> What to do
Looking through the listing, how many of its lines hold the word "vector"? Answer with only the number.

====

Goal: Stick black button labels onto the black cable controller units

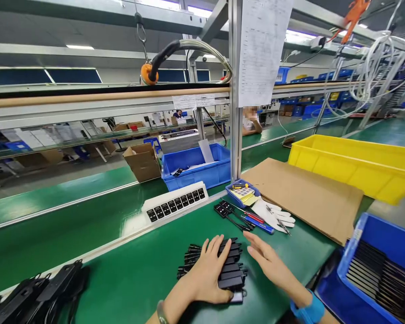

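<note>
A row of black devices with cables point(232, 267) lies side by side on the green work surface point(128, 274). Across their left part rests my left hand point(209, 272), palm down with fingers spread. Just right of the row, my right hand point(265, 258) is held with its fingers extended and nothing in it. Beyond the hands lie two small black devices with cables point(224, 209), a blue tool point(259, 225), a red-handled screwdriver point(254, 217) and a white glove point(273, 213) with tweezers on it.
Black devices point(37, 292) are heaped at the left. A white holder point(175, 204) carries several black pieces. Behind are blue bins point(195, 168) and a metal post point(235, 135). Cardboard point(307, 193), a yellow bin point(351, 168) and a blue bin of black parts point(357, 229) occupy the right.
</note>
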Tool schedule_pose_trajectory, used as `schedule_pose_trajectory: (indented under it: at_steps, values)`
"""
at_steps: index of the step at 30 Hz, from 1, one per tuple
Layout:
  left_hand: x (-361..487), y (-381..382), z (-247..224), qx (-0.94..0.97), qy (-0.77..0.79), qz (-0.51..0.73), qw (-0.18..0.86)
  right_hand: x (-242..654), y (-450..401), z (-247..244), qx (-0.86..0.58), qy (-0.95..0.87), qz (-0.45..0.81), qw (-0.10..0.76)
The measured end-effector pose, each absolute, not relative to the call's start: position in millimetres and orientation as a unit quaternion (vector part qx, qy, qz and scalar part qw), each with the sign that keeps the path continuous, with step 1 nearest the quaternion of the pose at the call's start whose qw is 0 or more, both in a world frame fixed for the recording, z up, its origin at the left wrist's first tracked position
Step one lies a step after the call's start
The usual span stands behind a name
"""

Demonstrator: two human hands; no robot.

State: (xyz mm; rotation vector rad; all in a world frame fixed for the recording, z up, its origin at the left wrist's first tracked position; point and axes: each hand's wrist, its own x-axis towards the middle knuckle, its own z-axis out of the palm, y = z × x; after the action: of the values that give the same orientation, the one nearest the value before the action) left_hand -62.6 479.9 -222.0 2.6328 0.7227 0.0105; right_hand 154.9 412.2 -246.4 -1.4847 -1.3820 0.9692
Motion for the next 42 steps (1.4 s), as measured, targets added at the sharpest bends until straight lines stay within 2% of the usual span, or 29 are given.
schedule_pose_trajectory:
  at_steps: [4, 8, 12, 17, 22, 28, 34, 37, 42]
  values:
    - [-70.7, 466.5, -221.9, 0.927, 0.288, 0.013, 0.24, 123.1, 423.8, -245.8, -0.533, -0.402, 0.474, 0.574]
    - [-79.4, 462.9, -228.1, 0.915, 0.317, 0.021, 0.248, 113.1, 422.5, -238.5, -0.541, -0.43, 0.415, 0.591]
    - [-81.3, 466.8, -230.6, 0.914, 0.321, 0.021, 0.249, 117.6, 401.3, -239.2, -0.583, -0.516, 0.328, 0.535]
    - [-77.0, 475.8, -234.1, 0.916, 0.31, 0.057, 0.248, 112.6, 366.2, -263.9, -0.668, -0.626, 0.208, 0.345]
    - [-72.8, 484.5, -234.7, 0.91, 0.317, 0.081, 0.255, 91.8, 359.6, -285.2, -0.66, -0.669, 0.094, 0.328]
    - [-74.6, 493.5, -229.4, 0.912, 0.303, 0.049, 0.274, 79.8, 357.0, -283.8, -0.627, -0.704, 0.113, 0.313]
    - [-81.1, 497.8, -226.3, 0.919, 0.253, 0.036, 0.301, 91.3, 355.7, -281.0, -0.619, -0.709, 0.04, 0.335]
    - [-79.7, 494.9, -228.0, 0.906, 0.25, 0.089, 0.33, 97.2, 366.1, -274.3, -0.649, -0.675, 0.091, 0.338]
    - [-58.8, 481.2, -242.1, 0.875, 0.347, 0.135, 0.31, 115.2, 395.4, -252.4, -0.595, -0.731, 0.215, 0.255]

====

> Solution for this task
2